WORK INSTRUCTION
Return each line of the records below in which the string "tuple" turns up.

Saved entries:
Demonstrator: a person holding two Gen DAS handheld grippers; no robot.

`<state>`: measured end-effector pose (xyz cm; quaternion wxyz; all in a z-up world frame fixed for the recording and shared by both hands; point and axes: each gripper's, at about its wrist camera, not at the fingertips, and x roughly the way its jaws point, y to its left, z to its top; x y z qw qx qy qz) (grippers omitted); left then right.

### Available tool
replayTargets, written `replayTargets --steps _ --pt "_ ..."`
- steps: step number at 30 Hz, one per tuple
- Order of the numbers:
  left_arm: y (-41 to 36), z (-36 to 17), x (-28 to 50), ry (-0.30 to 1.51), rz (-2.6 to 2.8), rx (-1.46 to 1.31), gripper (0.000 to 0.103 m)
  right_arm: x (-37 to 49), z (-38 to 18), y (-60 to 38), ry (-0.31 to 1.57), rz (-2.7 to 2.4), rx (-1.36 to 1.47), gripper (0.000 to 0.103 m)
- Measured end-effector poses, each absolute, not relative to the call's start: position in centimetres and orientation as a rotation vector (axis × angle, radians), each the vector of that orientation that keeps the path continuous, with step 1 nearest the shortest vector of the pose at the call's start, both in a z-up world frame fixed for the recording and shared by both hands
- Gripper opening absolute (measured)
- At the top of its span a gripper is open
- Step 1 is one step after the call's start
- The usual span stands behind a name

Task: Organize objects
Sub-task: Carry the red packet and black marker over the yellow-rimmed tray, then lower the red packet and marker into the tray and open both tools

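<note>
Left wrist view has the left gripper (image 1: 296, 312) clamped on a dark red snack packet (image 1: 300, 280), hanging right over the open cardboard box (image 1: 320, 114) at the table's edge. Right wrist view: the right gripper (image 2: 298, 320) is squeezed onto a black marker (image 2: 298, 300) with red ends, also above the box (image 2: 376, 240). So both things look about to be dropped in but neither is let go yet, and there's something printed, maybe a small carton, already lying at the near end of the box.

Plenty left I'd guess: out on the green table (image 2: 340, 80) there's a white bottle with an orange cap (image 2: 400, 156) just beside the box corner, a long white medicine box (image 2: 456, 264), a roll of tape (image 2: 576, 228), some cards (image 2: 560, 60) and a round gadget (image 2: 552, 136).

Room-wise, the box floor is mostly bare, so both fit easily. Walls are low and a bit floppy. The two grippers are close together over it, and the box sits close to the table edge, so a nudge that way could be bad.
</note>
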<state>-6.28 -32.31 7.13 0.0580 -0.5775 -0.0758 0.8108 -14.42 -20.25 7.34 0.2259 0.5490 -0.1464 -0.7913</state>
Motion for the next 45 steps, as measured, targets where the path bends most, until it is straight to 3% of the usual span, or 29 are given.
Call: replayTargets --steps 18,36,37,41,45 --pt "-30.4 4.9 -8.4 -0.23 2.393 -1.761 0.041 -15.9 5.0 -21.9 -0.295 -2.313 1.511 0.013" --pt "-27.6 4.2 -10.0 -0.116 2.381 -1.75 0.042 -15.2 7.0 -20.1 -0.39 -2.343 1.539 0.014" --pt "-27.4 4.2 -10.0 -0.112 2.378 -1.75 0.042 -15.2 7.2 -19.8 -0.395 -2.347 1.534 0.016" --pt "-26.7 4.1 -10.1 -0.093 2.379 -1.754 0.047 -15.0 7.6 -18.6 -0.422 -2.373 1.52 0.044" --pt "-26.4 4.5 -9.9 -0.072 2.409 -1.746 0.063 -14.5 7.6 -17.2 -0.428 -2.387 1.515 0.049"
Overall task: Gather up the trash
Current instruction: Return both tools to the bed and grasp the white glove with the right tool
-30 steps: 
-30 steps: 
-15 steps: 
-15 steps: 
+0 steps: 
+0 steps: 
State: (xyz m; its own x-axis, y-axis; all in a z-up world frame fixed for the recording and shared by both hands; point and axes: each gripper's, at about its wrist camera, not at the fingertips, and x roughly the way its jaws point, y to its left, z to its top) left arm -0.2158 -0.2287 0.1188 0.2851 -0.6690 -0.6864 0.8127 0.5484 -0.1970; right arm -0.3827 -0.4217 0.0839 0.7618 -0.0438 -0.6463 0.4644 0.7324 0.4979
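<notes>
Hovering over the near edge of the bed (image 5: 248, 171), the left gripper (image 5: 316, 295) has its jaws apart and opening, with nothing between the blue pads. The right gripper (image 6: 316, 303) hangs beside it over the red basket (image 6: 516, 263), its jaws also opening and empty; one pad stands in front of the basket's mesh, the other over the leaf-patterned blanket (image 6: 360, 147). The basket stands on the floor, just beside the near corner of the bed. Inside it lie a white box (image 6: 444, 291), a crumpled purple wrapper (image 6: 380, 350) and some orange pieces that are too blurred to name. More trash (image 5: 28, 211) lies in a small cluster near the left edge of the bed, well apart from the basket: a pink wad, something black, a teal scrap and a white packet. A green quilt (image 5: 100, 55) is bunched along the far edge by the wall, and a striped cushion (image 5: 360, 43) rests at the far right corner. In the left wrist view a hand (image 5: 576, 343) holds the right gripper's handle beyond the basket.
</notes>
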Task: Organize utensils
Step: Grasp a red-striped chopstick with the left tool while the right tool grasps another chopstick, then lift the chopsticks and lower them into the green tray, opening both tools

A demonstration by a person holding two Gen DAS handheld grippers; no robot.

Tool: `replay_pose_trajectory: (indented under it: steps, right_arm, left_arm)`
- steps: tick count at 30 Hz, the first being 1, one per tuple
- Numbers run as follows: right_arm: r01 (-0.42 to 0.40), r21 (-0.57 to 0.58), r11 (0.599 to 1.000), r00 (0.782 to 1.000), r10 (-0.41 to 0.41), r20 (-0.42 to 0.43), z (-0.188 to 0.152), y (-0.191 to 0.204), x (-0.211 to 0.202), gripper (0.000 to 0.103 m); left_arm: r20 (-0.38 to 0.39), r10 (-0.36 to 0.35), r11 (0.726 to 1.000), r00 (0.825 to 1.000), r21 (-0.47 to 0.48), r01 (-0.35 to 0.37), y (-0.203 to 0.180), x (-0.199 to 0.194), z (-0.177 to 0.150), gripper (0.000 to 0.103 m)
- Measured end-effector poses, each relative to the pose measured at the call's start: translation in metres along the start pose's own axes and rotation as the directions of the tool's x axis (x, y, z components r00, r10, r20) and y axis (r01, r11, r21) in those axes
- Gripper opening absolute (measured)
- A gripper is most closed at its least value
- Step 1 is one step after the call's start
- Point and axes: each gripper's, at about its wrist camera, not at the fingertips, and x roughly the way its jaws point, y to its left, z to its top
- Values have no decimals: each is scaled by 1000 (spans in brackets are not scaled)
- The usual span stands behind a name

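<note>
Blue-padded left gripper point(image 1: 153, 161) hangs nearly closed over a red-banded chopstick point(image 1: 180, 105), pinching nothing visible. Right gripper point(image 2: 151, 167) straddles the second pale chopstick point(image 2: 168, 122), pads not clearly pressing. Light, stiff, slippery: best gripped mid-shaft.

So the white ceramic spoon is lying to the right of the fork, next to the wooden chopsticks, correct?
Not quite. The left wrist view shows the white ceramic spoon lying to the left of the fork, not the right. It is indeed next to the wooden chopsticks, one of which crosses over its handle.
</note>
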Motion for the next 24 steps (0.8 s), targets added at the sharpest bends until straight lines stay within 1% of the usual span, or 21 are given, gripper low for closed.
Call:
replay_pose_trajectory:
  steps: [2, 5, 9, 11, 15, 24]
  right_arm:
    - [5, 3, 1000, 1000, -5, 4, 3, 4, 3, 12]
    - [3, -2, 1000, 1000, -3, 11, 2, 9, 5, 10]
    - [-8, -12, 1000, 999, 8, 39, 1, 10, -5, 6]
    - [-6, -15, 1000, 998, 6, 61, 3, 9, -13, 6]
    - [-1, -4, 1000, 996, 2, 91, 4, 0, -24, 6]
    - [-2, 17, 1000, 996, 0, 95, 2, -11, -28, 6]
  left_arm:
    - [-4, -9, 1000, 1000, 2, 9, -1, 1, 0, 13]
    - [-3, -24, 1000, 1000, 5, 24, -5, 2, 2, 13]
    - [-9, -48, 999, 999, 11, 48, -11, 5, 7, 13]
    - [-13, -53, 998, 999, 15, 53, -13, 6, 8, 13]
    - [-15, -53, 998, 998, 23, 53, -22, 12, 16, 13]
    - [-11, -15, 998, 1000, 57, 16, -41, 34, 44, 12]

WRITTEN RESPONSE
- steps: step number at 30 Hz, one per tuple
- steps: tick count at 30 Hz, the first being 1, one per tuple

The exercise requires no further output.